Got word a little while ago that one of my Brother-in-laws died this morning while shopping.  My sister, his wife, died a few years back and he never got over it.

They're together now so that's good.  Please pray for him.


----------



## sem (Oct 27, 2008)

You have my condolences.


----------



## bkworm8it (Nov 17, 2008)

I'm so sorry to hear about your lose. My pray's are with you and your family.


----------



## Betsy the Quilter (Oct 27, 2008)

tecwriter,

I'm sorry to hear of your losses.  Our thoughts and prayers are with you.

Peace!

Betsy


----------



## Jeff (Oct 28, 2008)

Please accept my deepest sympathy.


----------



## Angela (Nov 2, 2008)

So sorry for your loss, tecwritr. My prayers are with you and your family.


----------



## tecwritr (Oct 28, 2008)

Thanks to all for your kind remarks.  My sister and brother-in-law were about as mismatched as you could get but they loved each other dearly.  He never recovered from her death.

Just an FYI.  Along with their full time jobs they built and raced AA Dragsters and Funny Cars.  When Sandi died we had the largest service my church had ever seen.  People came from all over the country.  Including 2 complete drag racing teams.  It was amazing.  Her ashes were spread over race tracks all over the country and his will be too.


----------



## kim (Nov 20, 2008)

My sympathies for both or your losses.  From what you wrote it is easy to tell that they not only loved each other but were loved by many others.  That love will never go away.

My thoughts are with you.


----------



## WolfePrincess73 (Dec 2, 2008)

Our deepest sympathy. Our prayers are with you and your family.


----------



## sebat (Nov 16, 2008)

I am so sorry for you loss. My thoughts and prayers are with you and your family.


----------



## Leslie (Apr 7, 2008)

tecwritr,

My sympathies to you and your family.

Reading your message, it made me think of the old radio ads on WABC-77 in New York City: "Saturday! Saturday! Burning nitro! Funny cars! Raceway Park, Englishtown, New Jersey!"

I don't know if your sister and brother-in-law ever raced at Englishtown...

L


----------



## Betsy the Quilter (Oct 27, 2008)

tecwritr said:


> Thanks to all for your kind remarks. My sister and brother-in-law were about as mismatched as you could get but they loved each other dearly. He never recovered from her death.
> 
> Just an FYI. Along with their full time jobs they built and raced AA Dragsters and Funny Cars. When Sandi died we had the largest service my church had ever seen. People came from all over the country. Including 2 complete drag racing teams. It was amazing. Her ashes were spread over race tracks all over the country and his will be too.
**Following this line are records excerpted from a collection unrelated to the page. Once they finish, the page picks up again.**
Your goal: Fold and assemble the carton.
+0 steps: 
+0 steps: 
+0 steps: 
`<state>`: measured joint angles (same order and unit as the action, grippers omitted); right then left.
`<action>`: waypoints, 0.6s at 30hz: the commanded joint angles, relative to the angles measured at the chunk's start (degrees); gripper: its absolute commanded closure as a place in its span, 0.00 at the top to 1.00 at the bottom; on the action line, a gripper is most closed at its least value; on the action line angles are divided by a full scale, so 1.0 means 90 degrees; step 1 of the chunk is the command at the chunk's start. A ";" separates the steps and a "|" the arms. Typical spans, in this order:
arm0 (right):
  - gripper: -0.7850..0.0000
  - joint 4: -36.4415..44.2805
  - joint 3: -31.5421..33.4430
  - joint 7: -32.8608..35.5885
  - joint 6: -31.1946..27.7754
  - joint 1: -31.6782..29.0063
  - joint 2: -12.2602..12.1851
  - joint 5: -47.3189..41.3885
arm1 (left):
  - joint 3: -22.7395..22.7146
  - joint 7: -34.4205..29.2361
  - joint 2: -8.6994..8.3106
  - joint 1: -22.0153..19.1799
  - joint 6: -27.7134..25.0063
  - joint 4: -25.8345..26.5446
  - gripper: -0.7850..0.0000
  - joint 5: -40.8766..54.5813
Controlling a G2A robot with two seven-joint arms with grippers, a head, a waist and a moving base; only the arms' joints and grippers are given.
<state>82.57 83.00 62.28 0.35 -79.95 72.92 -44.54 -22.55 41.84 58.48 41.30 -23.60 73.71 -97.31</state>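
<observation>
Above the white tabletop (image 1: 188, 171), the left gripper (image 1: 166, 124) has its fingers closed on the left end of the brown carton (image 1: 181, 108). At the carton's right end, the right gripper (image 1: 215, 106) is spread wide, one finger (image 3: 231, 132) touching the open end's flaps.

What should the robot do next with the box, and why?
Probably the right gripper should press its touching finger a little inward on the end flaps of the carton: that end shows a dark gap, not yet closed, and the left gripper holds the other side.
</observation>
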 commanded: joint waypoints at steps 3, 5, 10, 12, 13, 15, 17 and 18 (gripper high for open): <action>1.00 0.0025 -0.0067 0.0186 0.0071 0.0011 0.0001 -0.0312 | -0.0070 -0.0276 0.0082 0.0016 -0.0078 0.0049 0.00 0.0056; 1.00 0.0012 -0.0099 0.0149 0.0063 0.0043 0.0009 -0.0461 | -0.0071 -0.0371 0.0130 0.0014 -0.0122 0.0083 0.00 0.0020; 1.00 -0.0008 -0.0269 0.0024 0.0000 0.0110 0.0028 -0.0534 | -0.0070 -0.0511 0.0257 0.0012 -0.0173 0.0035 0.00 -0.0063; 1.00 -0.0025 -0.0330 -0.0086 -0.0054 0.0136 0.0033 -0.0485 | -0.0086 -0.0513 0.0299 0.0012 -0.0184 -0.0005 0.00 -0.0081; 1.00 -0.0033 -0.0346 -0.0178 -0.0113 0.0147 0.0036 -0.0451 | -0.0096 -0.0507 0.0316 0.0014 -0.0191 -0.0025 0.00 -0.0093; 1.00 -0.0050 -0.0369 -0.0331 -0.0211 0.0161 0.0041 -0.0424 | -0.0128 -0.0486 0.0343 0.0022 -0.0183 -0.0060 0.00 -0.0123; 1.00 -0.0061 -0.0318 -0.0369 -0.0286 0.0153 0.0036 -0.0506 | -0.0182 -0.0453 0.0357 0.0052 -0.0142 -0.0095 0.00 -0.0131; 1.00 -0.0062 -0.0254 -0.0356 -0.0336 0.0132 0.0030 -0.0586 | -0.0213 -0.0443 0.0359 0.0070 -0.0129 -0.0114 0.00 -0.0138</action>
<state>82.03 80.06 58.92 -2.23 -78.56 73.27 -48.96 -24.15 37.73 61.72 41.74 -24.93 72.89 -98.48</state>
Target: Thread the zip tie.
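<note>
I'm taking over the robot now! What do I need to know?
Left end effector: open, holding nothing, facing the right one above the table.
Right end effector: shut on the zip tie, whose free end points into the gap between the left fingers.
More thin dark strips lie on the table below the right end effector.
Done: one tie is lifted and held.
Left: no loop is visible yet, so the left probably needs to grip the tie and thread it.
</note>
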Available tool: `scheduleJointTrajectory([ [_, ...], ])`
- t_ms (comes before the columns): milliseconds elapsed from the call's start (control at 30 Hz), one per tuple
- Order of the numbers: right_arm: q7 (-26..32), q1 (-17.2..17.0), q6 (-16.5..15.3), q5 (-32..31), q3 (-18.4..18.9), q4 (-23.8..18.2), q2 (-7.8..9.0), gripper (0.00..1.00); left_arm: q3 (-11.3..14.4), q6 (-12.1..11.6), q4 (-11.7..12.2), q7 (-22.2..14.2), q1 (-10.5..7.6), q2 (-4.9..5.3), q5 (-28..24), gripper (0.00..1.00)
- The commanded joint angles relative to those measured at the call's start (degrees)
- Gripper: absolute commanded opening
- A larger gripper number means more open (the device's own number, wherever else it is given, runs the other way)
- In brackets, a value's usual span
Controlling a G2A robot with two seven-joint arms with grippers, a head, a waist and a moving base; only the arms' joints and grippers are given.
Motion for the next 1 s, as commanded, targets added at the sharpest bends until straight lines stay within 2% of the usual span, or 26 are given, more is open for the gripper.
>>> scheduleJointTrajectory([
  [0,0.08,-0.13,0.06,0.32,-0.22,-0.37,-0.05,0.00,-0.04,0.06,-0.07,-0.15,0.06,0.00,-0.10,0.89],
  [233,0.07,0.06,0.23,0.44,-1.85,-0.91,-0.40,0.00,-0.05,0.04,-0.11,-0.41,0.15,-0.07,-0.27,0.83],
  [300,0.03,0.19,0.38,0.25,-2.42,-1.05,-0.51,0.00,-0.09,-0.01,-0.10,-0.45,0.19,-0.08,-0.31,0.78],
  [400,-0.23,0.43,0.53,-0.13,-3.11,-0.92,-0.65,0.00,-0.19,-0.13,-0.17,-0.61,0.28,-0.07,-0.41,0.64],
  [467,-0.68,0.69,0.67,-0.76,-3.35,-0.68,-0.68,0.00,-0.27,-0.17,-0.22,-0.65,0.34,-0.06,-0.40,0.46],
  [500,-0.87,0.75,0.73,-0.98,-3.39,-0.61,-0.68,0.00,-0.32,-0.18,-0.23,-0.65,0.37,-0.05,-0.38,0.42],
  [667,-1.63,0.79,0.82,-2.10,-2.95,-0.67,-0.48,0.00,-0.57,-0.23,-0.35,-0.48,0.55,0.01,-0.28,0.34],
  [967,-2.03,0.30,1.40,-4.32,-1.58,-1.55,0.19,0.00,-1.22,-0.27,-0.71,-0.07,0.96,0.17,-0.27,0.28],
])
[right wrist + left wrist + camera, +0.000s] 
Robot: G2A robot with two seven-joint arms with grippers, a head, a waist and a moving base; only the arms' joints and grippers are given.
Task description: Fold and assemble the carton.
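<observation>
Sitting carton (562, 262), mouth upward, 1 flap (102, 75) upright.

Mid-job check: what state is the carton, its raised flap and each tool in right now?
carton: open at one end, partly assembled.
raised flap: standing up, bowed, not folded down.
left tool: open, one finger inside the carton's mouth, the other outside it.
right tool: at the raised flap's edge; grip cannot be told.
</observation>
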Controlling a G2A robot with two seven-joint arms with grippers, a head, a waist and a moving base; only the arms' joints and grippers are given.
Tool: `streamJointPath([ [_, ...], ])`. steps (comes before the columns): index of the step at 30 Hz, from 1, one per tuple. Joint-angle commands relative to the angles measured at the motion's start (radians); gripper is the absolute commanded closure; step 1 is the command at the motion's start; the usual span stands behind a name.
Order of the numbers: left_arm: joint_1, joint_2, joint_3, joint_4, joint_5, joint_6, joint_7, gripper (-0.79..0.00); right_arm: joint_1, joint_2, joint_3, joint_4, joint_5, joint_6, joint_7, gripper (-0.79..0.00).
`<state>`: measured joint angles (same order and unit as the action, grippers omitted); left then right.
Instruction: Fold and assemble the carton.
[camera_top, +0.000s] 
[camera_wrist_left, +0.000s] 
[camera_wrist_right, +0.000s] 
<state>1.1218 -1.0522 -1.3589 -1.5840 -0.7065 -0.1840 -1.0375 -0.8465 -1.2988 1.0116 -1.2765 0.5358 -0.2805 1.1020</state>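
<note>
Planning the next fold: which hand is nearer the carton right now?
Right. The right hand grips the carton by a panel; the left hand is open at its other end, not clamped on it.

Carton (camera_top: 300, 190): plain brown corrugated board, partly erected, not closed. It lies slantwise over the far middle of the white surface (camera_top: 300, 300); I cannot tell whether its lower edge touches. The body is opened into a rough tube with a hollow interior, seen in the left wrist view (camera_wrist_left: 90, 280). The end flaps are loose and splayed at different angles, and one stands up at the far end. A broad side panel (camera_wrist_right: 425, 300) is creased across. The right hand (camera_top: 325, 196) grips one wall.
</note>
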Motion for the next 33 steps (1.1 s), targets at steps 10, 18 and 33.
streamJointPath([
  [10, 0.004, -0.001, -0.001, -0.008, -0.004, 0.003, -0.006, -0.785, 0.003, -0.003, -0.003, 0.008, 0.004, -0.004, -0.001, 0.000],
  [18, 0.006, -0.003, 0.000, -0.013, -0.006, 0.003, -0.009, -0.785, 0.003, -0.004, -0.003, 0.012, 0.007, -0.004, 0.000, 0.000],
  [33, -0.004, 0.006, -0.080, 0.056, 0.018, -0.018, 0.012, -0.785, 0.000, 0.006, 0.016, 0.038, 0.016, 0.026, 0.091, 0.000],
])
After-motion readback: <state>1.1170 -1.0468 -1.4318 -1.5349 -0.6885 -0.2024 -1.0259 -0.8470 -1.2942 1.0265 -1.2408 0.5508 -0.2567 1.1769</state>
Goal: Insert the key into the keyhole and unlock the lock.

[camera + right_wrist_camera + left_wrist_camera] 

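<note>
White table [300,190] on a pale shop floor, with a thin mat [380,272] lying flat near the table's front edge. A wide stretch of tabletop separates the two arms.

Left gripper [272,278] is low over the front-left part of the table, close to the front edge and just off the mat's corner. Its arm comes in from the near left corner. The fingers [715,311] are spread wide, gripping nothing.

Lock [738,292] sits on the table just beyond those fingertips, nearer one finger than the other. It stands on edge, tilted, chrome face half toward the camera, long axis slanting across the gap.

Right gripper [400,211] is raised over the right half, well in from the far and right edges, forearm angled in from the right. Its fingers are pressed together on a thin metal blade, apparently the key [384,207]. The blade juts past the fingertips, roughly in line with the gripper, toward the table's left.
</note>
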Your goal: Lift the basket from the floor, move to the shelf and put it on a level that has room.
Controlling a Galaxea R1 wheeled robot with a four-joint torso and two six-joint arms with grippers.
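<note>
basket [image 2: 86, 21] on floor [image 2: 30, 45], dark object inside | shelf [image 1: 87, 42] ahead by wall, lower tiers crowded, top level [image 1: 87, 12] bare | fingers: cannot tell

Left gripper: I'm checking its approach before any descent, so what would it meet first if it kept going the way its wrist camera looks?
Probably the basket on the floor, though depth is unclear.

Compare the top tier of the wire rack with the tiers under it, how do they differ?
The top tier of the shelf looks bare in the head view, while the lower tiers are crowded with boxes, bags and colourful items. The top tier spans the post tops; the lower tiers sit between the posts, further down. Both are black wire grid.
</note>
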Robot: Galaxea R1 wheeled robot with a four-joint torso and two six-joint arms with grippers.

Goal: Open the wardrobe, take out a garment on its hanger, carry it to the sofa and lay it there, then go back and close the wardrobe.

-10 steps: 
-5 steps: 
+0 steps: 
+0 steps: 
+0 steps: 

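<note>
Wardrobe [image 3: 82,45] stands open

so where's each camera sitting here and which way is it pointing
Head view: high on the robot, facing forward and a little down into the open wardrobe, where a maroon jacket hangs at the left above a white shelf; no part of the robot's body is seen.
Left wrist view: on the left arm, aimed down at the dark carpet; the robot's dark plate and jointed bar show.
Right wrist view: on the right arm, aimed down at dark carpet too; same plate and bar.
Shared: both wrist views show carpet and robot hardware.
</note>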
From the racers I know and the reading I've done, the racing communities are very tight, and your story is an additional confirmation. Thanks for sharing your sister and brother-in-laws stories.

Betsy


----------



## Gables Girl (Oct 28, 2008)

My sympathy and prayers are with you.  Remember that love never dies and love keeps its ties.


----------



## tessa (Nov 1, 2008)

so sorry for your lost. 

tessa


----------



## Susan B (Oct 27, 2008)

My condolences for your loss.


----------



## Linda Cannon-Mott (Oct 28, 2008)

So sorry to read of your loss tecwriter. My thoughts and prayers are with you and your family.

Linda


----------



## Teninx (Oct 27, 2008)

Sympathies for your grief and loss....


----------



## chynared21 (Oct 28, 2008)

*My deepest sympathy.*


----------



## Spiritdancer (Oct 27, 2008)

My prayers are with you and your family.  I'm sure they are happy to be together now.


----------



## Rivery (Nov 10, 2008)

I'm sorry to hear of your loss.  My sympathies to you and the rest of his family.


----------



## MonaSW (Nov 16, 2008)

I'm sorry for your loss tecwritr. {{{tecwritr & family}}}


----------



## Anju  (Nov 8, 2008)

Condolences to you and your family.


----------



## KCFoggin (Nov 5, 2008)

My sincere sympathies to you.


----------



## Ruby296 (Nov 1, 2008)

I am very sorry to hear of your loss.  
Ruby


----------